→ COLLECTED MATERIAL
= Beginning of Section =

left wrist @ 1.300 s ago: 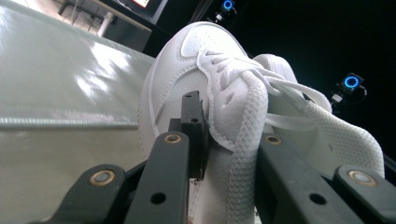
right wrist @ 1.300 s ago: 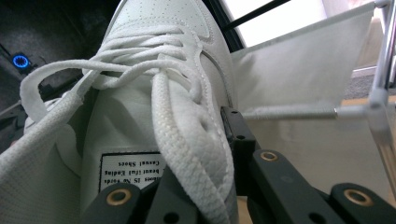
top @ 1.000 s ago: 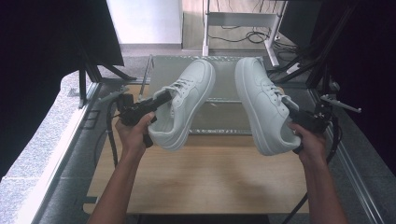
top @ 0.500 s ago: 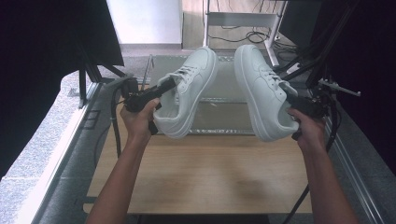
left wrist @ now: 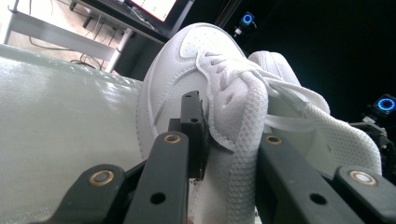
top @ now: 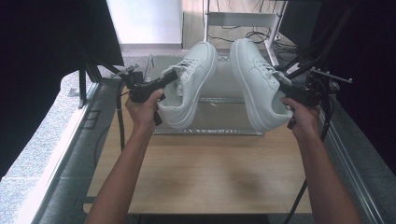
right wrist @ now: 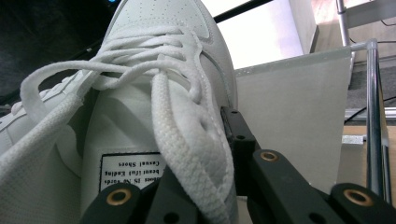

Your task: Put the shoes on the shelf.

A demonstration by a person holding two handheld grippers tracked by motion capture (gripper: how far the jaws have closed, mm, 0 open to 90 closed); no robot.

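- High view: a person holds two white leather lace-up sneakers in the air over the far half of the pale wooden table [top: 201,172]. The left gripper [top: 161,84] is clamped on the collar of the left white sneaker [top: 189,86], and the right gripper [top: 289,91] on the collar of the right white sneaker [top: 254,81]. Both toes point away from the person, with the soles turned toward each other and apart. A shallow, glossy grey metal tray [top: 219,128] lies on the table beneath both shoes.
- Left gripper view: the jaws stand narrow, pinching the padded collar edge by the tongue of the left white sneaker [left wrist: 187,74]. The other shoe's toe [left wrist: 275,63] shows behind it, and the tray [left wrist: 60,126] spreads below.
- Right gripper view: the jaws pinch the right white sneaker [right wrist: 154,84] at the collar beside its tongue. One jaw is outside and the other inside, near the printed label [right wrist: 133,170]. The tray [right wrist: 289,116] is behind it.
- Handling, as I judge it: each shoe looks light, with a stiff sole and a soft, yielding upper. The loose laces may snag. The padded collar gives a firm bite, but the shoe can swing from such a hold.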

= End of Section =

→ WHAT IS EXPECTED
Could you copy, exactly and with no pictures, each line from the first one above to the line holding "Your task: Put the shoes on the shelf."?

→ EXPECTED ANSWER
left wrist @ 1.300 s ago: 
right wrist @ 1.300 s ago: 
top @ 1.000 s ago: 
top @ 0.500 s ago: 
left wrist @ now: 
top @ now: 
right wrist @ now: 

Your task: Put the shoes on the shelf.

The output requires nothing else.